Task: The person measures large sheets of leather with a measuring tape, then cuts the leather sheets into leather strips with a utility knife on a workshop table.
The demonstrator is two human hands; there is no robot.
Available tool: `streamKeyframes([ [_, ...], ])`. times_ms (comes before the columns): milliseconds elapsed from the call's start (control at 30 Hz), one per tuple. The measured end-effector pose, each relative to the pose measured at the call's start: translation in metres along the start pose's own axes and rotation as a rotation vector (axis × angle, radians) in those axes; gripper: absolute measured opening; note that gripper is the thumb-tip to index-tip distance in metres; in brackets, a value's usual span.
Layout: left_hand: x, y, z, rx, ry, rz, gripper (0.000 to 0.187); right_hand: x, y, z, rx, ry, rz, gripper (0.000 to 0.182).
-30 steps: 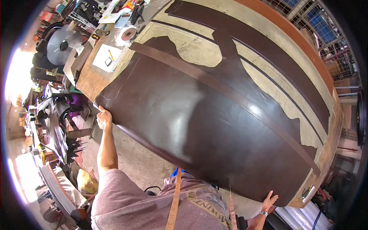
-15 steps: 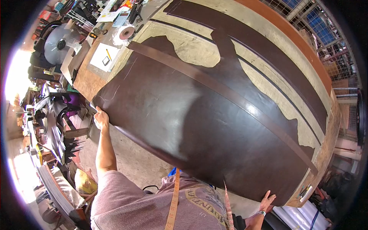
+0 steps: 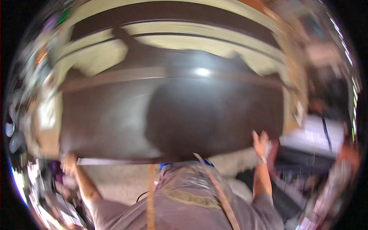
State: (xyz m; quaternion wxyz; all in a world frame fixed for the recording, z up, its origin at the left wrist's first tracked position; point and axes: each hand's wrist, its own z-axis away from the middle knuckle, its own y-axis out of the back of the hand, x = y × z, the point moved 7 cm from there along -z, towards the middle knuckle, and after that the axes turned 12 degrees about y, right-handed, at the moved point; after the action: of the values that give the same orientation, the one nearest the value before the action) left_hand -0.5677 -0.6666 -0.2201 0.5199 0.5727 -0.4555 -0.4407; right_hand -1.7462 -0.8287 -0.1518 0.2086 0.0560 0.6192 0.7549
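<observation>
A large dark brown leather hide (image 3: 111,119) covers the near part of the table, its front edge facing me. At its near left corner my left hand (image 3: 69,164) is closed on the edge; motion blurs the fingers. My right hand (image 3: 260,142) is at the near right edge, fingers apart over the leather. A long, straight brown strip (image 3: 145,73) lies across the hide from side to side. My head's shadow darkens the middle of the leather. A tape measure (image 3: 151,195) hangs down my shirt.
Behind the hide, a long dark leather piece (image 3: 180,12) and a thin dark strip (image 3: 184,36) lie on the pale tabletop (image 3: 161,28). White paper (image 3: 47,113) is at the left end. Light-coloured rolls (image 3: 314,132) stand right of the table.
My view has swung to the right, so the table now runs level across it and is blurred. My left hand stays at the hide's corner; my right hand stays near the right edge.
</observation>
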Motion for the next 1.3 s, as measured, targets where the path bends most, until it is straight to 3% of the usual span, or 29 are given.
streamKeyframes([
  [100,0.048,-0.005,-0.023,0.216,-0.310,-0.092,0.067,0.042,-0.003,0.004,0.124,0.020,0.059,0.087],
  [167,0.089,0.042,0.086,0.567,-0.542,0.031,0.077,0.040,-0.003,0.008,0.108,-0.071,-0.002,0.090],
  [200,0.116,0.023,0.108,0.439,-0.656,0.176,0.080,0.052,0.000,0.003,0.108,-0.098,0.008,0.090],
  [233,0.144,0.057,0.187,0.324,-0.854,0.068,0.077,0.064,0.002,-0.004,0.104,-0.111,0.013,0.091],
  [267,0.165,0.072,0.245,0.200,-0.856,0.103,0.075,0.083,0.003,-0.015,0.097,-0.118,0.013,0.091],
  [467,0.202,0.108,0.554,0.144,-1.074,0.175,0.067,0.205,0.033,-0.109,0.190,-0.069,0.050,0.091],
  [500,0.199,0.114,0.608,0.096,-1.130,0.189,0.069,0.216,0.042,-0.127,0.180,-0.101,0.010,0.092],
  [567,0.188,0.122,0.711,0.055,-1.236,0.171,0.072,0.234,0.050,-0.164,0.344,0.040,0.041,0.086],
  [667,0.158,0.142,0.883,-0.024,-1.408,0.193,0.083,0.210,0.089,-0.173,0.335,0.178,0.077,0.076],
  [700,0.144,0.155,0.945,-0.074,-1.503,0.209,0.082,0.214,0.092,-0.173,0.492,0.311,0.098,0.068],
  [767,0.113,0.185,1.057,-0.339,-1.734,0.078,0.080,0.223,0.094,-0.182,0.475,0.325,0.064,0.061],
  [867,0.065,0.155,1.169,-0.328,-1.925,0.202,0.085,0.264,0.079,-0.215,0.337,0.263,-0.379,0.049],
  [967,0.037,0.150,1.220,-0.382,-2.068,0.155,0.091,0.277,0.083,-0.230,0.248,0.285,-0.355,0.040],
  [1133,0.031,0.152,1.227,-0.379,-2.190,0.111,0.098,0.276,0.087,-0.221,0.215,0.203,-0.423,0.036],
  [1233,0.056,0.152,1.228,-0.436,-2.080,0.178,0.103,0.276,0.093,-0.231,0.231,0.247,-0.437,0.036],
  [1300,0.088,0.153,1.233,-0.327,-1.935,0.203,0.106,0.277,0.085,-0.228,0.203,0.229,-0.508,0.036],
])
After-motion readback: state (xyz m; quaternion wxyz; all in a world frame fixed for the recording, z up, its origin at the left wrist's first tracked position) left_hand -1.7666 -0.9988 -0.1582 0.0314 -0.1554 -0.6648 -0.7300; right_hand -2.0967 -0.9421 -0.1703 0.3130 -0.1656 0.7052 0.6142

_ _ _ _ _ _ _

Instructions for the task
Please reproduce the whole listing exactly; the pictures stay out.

Solved exercise
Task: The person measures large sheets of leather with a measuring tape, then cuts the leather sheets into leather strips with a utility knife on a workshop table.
The demonstrator is two human hands; there is no robot.
Available tool: `streamKeyframes([ [_, ...], ])`. times_ms (comes before the columns): milliseconds elapsed from the call's start (control at 30 Hz), one per tuple. The measured end-effector pose, each relative to the pose measured at the call's start: translation in metres along the start pose's own axes and rotation as a rotation vector (axis × angle, radians) in those axes; gripper: absolute measured opening; note that gripper is the thumb-tip to index-tip distance in metres; in brackets, a value's usual span.
Layout: left_hand: x, y, z, rx, ry, rz, gripper (0.000 to 0.187); right_hand: x, y, z, rx, ry, rz, gripper (0.000 to 0.182).
-30 steps: 
-15 steps: 
+0 steps: 
State: (xyz m; quaternion wxyz; all in a world frame fixed for the recording, z up, its origin at the left wrist's first tracked position; point and axes: each hand's wrist, its own z-axis away from the middle knuckle, its own y-axis out of the back of the hand, x = y × z, the point moved 7 cm from there along -z, towards the middle knuckle, and after that the axes turned 12 degrees about y, right-handed, at the moved point; after the action: of the values that give the same orientation, the one nearest the value before the action) left_hand -0.5677 -0.6666 -0.2201 0.5199 0.5727 -0.4555 -0.4407; right_hand -1.7462 -0.8287 -0.1518 0.2086 0.0560 0.6192 0.7549
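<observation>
A large dark brown leather hide (image 3: 111,119) covers the near part of the table, its front edge facing me. At its near left corner my left hand (image 3: 69,164) is closed on the edge; motion blurs the fingers. My right hand (image 3: 260,142) is at the near right edge, fingers apart over the leather. A long, straight brown strip (image 3: 145,73) lies across the hide from side to side. My head's shadow darkens the middle of the leather. A tape measure (image 3: 151,195) hangs down my shirt.
Behind the hide, a long dark leather piece (image 3: 180,12) and a thin dark strip (image 3: 184,36) lie on the pale tabletop (image 3: 161,28). White paper (image 3: 47,113) is at the left end. Light-coloured rolls (image 3: 314,132) stand right of the table.
My view has swung to the right, so the table now runs level across it and is blurred. My left hand stays at the hide's corner; my right hand stays near the right edge.
</observation>
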Motion for the next 1.3 s, as measured, targets where the path bends most, until it is straight to 3% of the usual span, or 29 are given.
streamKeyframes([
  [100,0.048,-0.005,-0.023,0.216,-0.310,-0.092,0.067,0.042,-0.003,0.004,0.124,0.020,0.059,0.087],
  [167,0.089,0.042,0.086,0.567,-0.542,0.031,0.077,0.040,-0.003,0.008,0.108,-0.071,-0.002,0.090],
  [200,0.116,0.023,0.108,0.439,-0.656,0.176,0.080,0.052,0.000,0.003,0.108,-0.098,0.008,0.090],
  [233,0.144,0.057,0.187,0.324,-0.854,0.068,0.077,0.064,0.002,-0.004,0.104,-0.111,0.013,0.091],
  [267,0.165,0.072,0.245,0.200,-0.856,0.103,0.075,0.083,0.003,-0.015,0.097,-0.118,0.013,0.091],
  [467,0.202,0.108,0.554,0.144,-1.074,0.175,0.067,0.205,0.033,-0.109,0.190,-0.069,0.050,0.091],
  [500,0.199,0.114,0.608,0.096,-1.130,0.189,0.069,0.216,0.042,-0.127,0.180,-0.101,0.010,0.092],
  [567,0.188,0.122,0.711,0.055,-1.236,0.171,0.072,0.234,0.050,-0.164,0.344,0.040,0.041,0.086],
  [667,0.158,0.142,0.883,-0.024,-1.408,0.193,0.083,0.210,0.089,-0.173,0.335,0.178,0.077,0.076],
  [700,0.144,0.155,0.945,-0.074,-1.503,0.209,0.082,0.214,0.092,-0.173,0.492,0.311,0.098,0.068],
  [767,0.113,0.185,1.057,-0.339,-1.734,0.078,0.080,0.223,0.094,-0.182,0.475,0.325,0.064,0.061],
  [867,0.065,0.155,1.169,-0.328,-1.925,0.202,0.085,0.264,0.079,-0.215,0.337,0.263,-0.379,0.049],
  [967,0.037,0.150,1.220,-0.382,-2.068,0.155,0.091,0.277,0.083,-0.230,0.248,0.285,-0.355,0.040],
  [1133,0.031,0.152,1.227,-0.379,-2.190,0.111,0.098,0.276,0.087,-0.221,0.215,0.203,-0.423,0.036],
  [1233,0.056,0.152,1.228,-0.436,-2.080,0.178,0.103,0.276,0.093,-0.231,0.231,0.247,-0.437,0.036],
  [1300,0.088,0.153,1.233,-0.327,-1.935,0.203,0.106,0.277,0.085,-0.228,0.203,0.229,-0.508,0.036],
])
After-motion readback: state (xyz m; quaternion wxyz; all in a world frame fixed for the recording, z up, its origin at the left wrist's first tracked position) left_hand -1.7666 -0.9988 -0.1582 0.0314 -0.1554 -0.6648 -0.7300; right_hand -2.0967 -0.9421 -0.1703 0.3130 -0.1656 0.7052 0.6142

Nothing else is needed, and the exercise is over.